Diritto penale
Delitti
12 | 05 | 2022
Omicidio stradale: il sorpasso «malagevole e pericoloso»
Alessio Tranfa
Con sentenza n. 18738 dell’11 novembre 2021 (dep. 12 maggio 2022), la quarta sezione penale della Corte di Cassazione, occupandosi di un caso di omicidio stradale, ha chiarito i requisiti necessari affinché una manovra di sorpasso possa dirsi correttamente eseguita.
Secondo il consolidato principio affermato dalla giurisprudenza della Suprema Corte, nel sorpassare velocipedi e motocicli, aventi un equilibrio particolarmente instabile, il conducente deve lasciare una distanza laterale di sicurezza che tenga conto delle oscillazioni e deviazioni che le accidentalità della strada o altre cause possano rendere più o meno ampie nel veicolo sorpassato e della minore stabilità del veicolo a due ruote e della rilevante conseguente probabilità di ondeggiamenti e deviazione da parte del ciclista (Cass. pen., sez. IV, 30 gennaio 2017, n. 23079).
Tale obbligo di cautela risulta particolarmente intenso nei casi in cui il mezzo che precede nella marcia manifesti anomalie nella guida, da cui possa ragionevolmente prevedersi che la manovra di sorpasso comporti ragione di intralcio della circolazione e motivo di pericolo per gli altri utenti della strada, così che in tali evenienze il conducente è tenuto a rinunciare al sorpasso, attendendo che le condizioni dì marcia e quelle ambientali consentano di procedere alla manovra senza mettere in pericolo l'incolumità degli utenti della strada.
Perché la manovra di sorpasso possa dirsi corretta, è necessario che chi la pone in essere abbia a disposizione, fra l'altro, visibilità idonea e spazio sufficiente, dovendosi intendere, quanto alla prima delle surriferite condizioni, che non sussistano ostacoli sulla direttrice di marcia per un tratto tale che consenta di effettuare la manovra di sorpasso in condizioni di sicurezza e cioè in modo che il conducente che sorpassa non debba trovare impedimenti al normale compimento della manovra.
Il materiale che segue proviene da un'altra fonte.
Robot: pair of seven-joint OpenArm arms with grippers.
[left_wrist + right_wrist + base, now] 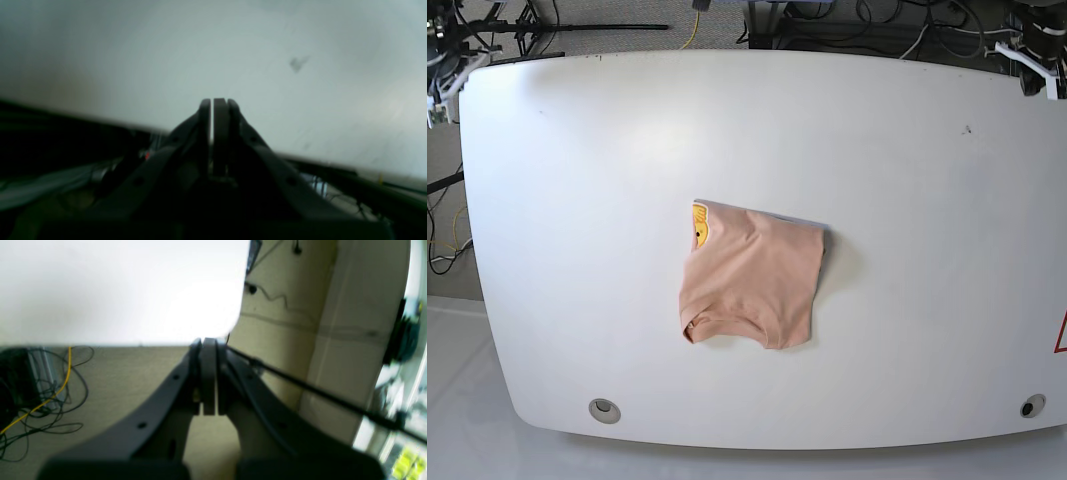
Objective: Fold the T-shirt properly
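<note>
The peach T-shirt (752, 285) lies in the middle of the white table (577, 200), folded into a compact, slightly wrinkled rectangle. Its yellow print (699, 223) peeks out at the upper left corner. Neither wrist view shows the shirt. In the blurred left wrist view my left gripper (212, 101) is shut with nothing between its fingers, over bare tabletop. My right gripper (208, 340) is also shut and empty, pointing at the table's edge with floor beyond it. Neither gripper reaches over the table in the base view.
Two round holes (604, 408) (1027, 405) sit near the table's front edge. A small dark mark (967, 129) is at the back right. Loose cables (43, 390) lie on the floor, and a black rod (317, 395) crosses the right wrist view.
</note>
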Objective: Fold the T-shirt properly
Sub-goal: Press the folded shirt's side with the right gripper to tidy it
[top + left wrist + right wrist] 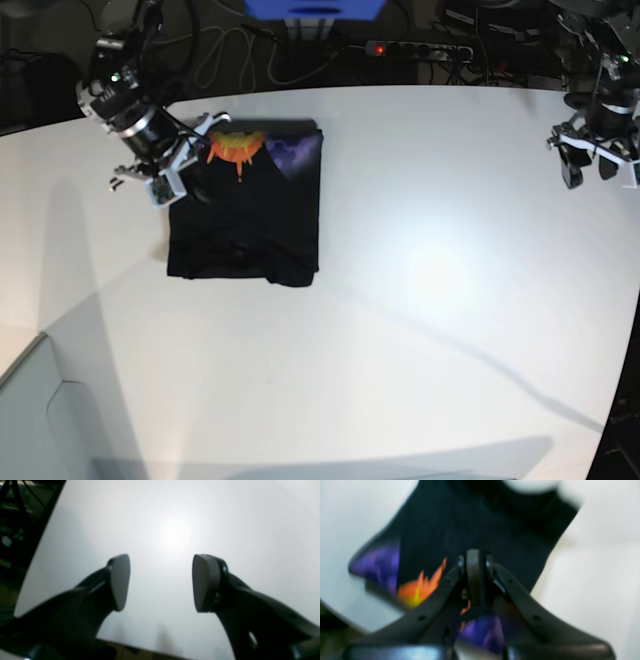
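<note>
The T-shirt (245, 215) lies on the white tabletop (420, 300), toward the far left part of it as seen from the base camera. It is gathered into a roughly rectangular black bundle, with the plain black cloth uppermost over most of it. At its far end a flap is turned up, showing the orange-yellow sun (233, 148) and a patch of purple print (298, 152) beside it.

The right gripper (190, 165) is down at the far left corner of the bundle, right beside the sun print. In the right wrist view its fingers (473, 577) are pressed together with no gap between them, over black cloth, with orange and purple print showing on both sides and underneath. That view is blurred, so I cannot tell for certain whether a fold of cloth is pinched between them, though the fingers are right on the fabric.

The left gripper (598, 160) is well apart from the T-shirt, over the far right edge of the tabletop. The left wrist view shows its fingers (120, 582) spread wide with only bare white surface between them; they hold nothing.

A power strip with a red light (415, 48) and cables lie beyond the far edge.
</note>
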Available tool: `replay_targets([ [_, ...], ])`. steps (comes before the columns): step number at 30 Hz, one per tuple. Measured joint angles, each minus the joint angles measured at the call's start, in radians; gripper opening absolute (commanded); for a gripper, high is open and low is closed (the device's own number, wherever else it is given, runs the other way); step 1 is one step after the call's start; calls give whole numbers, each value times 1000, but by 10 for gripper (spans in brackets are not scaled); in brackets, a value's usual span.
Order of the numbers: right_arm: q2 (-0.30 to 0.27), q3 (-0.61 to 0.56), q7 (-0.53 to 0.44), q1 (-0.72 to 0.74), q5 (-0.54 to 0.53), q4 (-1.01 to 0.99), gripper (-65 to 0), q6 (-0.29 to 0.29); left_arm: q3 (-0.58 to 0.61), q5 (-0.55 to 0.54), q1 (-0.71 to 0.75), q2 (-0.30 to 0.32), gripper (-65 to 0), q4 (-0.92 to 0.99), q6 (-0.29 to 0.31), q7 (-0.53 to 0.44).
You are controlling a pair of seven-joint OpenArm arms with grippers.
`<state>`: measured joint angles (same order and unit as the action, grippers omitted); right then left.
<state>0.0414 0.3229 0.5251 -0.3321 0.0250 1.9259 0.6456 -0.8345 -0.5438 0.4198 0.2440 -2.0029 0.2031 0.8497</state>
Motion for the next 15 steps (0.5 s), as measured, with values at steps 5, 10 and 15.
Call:
replay_targets([
  [5, -7, -21, 0, 126, 2, -71, -650, -1, -3, 3, 22, -50, -274, 0, 0, 0],
  [10, -47, -94, 6, 245, 2, -242, -650, 0, -7, 8, 64, -77, -274, 0, -1, 0],
  [15, -58, -153, 0, 346, -2, -423, -650, 0, -72, -3, 86, -129, -274, -2, 0, -5],
])
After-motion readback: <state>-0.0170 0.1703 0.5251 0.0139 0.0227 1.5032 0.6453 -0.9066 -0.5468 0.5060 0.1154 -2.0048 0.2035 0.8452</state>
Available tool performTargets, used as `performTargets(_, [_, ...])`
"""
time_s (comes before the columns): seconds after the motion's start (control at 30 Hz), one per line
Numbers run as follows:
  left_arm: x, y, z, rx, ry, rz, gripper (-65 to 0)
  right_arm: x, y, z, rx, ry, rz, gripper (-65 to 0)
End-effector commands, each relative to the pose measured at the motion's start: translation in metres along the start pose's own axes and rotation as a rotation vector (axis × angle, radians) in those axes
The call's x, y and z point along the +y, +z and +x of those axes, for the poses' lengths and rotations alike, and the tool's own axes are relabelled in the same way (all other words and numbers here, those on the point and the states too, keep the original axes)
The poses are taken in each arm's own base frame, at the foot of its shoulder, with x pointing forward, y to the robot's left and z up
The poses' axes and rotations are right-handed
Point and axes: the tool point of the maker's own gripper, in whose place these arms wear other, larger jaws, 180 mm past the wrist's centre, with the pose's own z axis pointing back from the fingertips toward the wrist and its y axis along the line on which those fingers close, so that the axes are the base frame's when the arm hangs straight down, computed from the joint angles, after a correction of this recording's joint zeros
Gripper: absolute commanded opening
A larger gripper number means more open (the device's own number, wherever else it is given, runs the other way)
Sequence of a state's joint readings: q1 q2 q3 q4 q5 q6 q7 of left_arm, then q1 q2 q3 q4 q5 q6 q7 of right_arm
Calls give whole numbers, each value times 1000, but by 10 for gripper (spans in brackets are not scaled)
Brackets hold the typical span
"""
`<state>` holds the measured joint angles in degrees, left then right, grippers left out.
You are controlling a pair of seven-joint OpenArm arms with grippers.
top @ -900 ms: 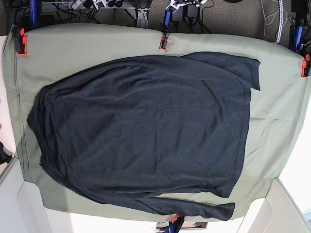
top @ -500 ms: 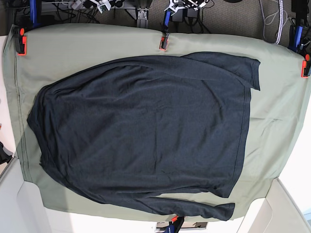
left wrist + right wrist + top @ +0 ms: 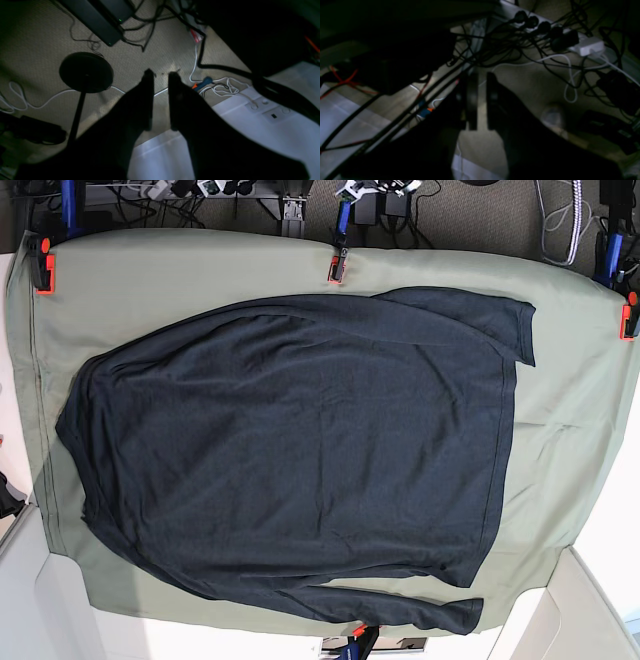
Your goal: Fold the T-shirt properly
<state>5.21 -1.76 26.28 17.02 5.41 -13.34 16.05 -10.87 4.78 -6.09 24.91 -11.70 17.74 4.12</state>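
Left gripper (image 3: 160, 75) above floor cables (image 3: 220, 87) — T-shirt (image 3: 290, 450) elsewhere

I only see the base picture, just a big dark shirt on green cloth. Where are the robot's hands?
Observer: Off the table. The left gripper hangs over carpet, near a round black stand base.
Operator: Is it holding anything?
Observer: No. Its jaws stand a narrow gap apart with only floor between them.
Operator: And the other hand?
Observer: The right gripper is empty too, jaws nearly together, above tangled cables and a power strip. Neither touches the T-shirt.
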Motion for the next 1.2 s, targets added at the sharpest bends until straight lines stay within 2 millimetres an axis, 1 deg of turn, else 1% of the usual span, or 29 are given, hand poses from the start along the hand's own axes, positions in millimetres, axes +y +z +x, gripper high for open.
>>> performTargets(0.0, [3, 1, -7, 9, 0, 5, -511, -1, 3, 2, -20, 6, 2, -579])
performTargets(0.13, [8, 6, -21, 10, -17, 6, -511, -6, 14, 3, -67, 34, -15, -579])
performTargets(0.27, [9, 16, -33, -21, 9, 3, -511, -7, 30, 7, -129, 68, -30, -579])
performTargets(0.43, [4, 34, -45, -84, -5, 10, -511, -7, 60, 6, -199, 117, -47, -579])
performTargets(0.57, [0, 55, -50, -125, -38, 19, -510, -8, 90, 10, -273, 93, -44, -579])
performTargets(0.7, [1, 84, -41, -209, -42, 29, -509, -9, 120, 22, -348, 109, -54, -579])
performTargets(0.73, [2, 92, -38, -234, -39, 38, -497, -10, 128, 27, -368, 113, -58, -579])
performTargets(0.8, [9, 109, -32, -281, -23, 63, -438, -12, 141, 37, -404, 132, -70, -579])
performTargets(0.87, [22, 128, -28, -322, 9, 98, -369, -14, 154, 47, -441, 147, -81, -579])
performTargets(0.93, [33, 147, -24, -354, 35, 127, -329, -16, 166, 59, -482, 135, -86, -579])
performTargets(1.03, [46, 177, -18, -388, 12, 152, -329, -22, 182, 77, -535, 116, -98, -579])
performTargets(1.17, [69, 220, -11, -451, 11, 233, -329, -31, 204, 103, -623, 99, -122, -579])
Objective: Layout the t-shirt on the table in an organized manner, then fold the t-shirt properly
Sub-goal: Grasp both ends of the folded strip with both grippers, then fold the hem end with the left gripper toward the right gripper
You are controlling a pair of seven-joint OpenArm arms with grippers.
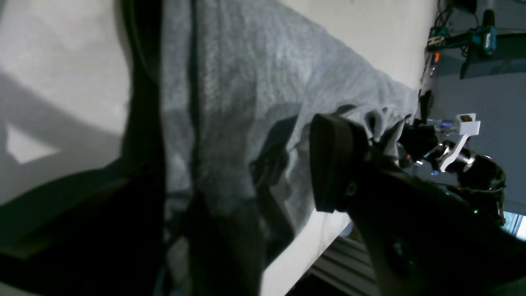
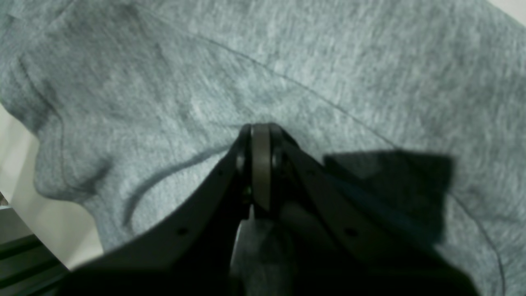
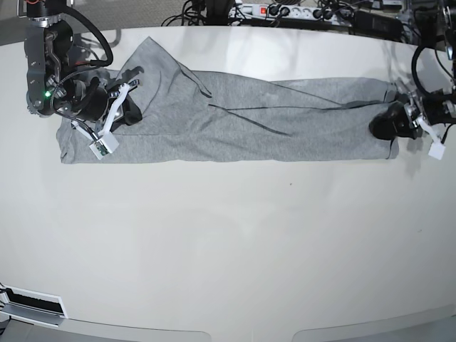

A tale proposito, la Corte ha affermato che lo spazio libero sufficiente, previsto dall'art. 148, D.L.vo 30 aprile 1992, n. 285 (C.d.S.) in tema di sorpasso, deve essere inteso non soltanto nel senso della distanza che separa il conducente da eventuali ostacoli che si trovino o sopraggiungano nell'opposta corsia di marcia, ma anche nel senso di un'adeguata distanza laterale alla sinistra del veicolo da sorpassare. Pertanto, qualora manchi o sia insufficiente un tale spazio per qualsiasi motivo, e quindi anche nel caso che il veicolo da sorpassare circoli fuori mano invadendo una parte della corsia sinistra della carreggiata, il conducente che si accinge al sorpasso deve desistere da tale manovra, finché non sia possibile effettuarla senza pericolo. Infatti, poiché, il sorpasso postula condizioni di assoluta sicurezza, il conducente non può esimersi dall'obbligo di rinunciarvi quando, per la mancanza di un congruo spazio libero, in una valutazione di comune prudenza, possa apparire che il sorpasso medesimo è malagevole e pericoloso (Cass. pen., sez. IV, 1° ottobre 1987, n. 23079).
Pertanto, ogni qualvolta il conducente riscontri una situazione di potenziale pericolo quale conseguenza della operazione di sorpasso, deve desistere dal portarlo a compimento.
Il conducente di un veicolo, nell'accingersi ad un sorpasso - che costituisce manovra pericolosa e complessa - non solo deve attivare la propria attenzione, ma altresì constatare che vi sia spazio libero sufficiente perché detta manovra possa avvenire senza nessun pericolo, dovendo soprassedere laddove, in relazione alle circostanze contingenti, non abbia la certezza della sussistenza di spazio sufficiente ad escludere ogni possibilità di collisione (Cass. pen., sez. III, 30 novembre 2018, n. 31009, in fattispecie in cui, in applicazione del principio, la S.C. ha cassato la sentenza di merito la quale, nell'esaminare la dinamica del sinistro, aveva ritenuto applicabile la regola sussidiaria di cui all'art. 2054, comma 2, c.c., del tutto omettendo di esaminare la specifica disciplina dettata dall'art. 148, comma 3, C.d.S. che impone al conducente durante la manovra di sorpasso di tenersi ad una adeguata distanza laterale di sicurezza dal veicolo sorpassato).